Good morning, guys. I wanted to go back to an earlier question. Can you speak to how the changes you're making to TreeQual will leave it positioned relative to competing products out there?
I'll let Scott chime in on some of the details of it and some of the stuff we're not going to want to give out for competitive reasons, but we think this will be as good and probably better than any of the competing products out there. The notion in credit card, as Scott referred to the leaky bucket, has a hugely leaky bucket because credit card companies, particularly in subprime and near prime, only approve about one in 10 of the people that we send them because they're self-grading their credit and they don't always self-grade themselves accurately. So this is going to enable us to drive that number up in terms of the approval rate, but it also enables us to give the consumer a much, much better experience. Scott, you want to talk about where you think we stand versus competitors?

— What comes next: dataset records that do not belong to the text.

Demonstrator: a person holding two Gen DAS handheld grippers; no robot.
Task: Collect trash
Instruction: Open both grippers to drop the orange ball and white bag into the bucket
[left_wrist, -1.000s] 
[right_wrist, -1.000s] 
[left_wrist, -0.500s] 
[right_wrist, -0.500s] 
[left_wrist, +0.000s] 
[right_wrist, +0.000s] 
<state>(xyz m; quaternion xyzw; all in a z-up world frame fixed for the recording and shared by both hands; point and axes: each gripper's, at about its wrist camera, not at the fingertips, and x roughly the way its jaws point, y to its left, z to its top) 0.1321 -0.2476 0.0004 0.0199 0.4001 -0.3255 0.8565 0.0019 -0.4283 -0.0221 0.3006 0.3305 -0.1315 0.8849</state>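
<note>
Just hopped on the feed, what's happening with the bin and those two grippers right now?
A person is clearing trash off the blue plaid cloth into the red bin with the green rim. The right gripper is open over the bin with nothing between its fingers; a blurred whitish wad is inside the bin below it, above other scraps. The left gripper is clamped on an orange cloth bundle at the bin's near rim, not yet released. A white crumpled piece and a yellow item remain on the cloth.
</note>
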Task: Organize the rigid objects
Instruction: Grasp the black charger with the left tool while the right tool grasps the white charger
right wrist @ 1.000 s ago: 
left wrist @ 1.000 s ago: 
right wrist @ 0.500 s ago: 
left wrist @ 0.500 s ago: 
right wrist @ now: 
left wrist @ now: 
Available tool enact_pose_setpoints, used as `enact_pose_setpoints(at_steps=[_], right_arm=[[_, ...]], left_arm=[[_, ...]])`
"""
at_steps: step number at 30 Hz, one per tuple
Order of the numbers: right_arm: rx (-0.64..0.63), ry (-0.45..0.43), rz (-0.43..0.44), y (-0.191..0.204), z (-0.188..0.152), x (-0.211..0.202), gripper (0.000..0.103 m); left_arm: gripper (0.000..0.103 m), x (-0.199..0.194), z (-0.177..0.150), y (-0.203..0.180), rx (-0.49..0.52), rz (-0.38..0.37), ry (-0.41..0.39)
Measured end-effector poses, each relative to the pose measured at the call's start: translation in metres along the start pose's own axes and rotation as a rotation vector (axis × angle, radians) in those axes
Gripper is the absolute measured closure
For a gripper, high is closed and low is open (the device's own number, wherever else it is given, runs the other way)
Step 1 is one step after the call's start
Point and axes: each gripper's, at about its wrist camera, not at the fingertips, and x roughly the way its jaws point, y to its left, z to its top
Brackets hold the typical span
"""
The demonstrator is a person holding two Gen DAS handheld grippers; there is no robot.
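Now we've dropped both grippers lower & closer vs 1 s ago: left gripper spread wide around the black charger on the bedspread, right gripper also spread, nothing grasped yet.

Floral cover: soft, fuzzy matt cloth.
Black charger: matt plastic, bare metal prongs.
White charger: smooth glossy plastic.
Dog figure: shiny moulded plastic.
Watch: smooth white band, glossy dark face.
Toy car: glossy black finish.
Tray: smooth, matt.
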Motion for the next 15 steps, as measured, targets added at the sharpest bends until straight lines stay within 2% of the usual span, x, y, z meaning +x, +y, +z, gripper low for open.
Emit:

Yeah, I would say there's two things with our product that I would really highlight, which I think is advantageous for us. I mean, the first off The fact that we're working through a third-party credit bureau, you know, which a lot of our clients would consider, you know, kind of an independent party in this transaction that, by the way, all the issuers are already working with. So it, A, makes integrations way easier, way easier to onboard with us. They don't have to onboard with a custom system that we've built in-house, you know, because we're both working with a mutual third party there. And, B, there's that. level of trust of like we're not necessarily going to uh you know take specific information from their from their credit boxes and underwriting criteria and use it for our own purposes and so i think at that level it will allow us to bring on issuers at a really rapid pace and they'll like they like this model and how to spend money with us and then on the other side it's you know you don't this can be a live product of someone just on the website they can actively go through this It does not have to be a logged in user. It's definitely something that we can use for our logged in users and we will use for our logged in users. But this is just a live pre-approval in real time these consumers can get, which I feel is a really advantageous component to this.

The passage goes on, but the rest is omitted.